NAIL provides leveraged exposure to homebuilders and creates three times long position on the Dow Jones U.S. Select Home Construction Index. It charges an annual fee of 99 bps and trades in a good average daily volume of about 1.2 million shares. The fund has accumulated $285.6 million in its asset base.

BMO REX MicroSectors FANG+ Index 3X Leveraged ETN (FNGU - Free Report) – Up 34.6%

This note seeks to offer three times leveraged exposure to the NYSE FANG Index, charging 95 bps in annual fees. The ETN has accumulated $302.6 million in its asset base and trades in average daily volume of 417,000 shares.

Direxion Daily S&P Oil & Gas Exploration & Production Bull 2x Shares (GUSH - Free Report) – Up 137.2%

This fund offers a two times exposure to the daily performance of the S&P Oil & Gas Exploration & Production Select Industry Index. It has accumulated $439.4 million in its asset base and has a solid average daily volume of around 4.1 million shares. The expense ratio comes in at 1.07%.

Daily Dow Jones Internet Bull 3X Shares (WEBL - Free Report) – Up 134.1%

This fund provides three times leveraged play on the Internet corner of the broad technology sector by tracking the Dow Jones Internet Composite Index. It debuted in the space in November and has attracted $23.8 million in its asset base since then. The product charges 95 bps in annual fees and sees average daily volume of 51,000 shares (read: Coronavirus Infections Resurge: Tech ETFs to Thrive).

Direxion Daily Retail Bull 3X Shares (RETL - Free Report) – Up 133.1%

This ETF offers three times leveraged exposure to the S&P Retail Select Industry Index. The product has amassed about $20.6 million in its asset base, while charging 99 bps in fees per year.
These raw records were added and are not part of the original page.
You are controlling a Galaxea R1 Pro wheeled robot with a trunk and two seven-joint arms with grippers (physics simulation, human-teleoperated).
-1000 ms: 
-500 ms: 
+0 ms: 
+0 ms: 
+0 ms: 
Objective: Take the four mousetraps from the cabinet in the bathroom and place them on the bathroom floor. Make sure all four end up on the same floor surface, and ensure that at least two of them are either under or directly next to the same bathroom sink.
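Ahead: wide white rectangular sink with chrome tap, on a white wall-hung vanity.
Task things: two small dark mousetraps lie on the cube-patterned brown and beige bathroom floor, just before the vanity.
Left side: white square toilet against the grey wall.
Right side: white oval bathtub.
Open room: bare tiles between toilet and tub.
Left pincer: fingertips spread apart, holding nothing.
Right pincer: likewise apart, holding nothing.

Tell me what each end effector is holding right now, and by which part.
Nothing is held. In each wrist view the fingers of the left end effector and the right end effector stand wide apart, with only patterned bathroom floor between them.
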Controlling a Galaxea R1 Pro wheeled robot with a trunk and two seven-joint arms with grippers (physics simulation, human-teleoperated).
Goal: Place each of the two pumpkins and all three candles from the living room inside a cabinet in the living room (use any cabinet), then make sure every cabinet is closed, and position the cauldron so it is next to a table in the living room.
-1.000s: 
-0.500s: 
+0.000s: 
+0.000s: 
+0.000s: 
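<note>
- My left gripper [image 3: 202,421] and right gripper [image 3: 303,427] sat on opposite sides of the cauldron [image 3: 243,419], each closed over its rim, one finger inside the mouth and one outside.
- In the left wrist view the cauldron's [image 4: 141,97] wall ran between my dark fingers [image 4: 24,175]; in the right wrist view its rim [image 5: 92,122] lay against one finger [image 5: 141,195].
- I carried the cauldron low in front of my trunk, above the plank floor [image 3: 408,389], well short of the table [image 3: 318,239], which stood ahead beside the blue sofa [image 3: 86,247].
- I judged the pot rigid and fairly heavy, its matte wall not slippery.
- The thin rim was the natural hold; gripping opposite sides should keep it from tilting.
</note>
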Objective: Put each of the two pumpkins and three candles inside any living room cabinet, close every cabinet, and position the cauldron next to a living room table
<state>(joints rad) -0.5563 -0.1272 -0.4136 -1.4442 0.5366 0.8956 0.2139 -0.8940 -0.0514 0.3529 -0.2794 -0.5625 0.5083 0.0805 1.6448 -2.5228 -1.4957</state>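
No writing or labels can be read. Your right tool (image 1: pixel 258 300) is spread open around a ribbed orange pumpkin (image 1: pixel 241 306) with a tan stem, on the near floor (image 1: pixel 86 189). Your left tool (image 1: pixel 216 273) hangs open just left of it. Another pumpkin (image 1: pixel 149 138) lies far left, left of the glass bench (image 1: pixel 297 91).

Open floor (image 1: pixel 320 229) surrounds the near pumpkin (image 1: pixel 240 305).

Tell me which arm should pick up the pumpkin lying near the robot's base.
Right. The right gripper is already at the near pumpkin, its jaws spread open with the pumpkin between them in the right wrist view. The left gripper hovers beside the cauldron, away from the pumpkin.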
Its volume is lower as it exchanges around 14,000 shares a day on average.

Bottom Line

While this strategy is highly beneficial for short-term traders, it could lead to huge losses compared to traditional funds in fluctuating or seesawing markets. Further, the funds’ performance could vary significantly from the actual performance of their underlying index over a longer period when compared to the shorter period (such as weeks or months) due to their compounding effect (see: all the Leveraged Equity ETFs here).

Still, for ETF investors, who are bullish on U.S. equities for the near term, any of the above products could make an interesting choice. Clearly, a near-term long could be intriguing for those with high-risk tolerance and a belief that the “trend is the friend” in this corner of the investing world.